Young (eh, 28 year old actress) little Madison Williams (Vanessa Marano) is trying to pine the perfect essay for getting into college after she finishes high school. She is running out of time. It is winter. But the inspiration she seeks and craves fails her, and she realizes the writing she is creating is really not up to her standards. Her mother is constantly on her case about things, never trusting her, and judging her, so she feels trapped.

But she is with her boyfriend (Benjamin Papac) and they sneak out one night to a friend’s cabin, to check to make sure things are okay. They end up staying the night, and when they wake up, the place was robbed! Damn! People came and ransacked the place, and now they will be blamed, damn teenagers. They couldn’t even deter a robber (that’s the movie !!) by being in the home, so they need to up their game.

Madison’s uncle (Chris Mulkey) takes the two of them to his own cabin to spend some time away from her mom, while also teaching them some better tactics to keep the place secure. And sure enough, the robbers (Abbie Cobb, Sonny Valicenti) are coming their way next, so they are going to do their best, or their worst.

Also starring Nikki Crawford, Jonah Ray, Leah Lewis, and Gabrielle Carteris.
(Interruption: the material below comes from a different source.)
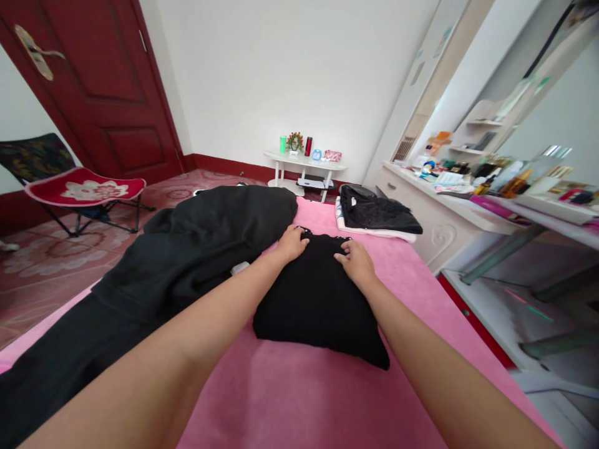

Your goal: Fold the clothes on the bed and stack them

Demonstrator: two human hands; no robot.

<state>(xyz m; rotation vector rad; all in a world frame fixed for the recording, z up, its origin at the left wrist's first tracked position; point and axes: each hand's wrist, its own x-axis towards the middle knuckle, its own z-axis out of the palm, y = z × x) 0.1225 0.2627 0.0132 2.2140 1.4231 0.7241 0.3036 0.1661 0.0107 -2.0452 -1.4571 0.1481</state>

Trigger Warning: Green Face!

First cat out of the bag, this film never feels like Home Alone, and that is obviously a good thing. It needs to be able to stand on its own legs. Sure, some traps maybe get set up and attempted, but the important note here is that some teenagers who aren’t sociopaths aren’t amazing engineers to do elaborate pain enduing schemes, they just are not. How to Deter a Robber goes for a more realistic approach to the being in the same house as a robber, by, you know, being caught almost immediately.

But how do you get away from the robbers? How do you make the cops find them? How do you avoid death and unravel their trust? These are all important aspects as well, and where a lot of the film lies.

The main thing I love about this movie is the chemistry between the cast. I will admit I haven’t seen anything Marano has been a major part before (just side roles in TV shows that I didn’t notice), but she definitely brings it this time. Her relationship with her family members, the boyfriend, and the robbers are all believable. She is a talkative charmer.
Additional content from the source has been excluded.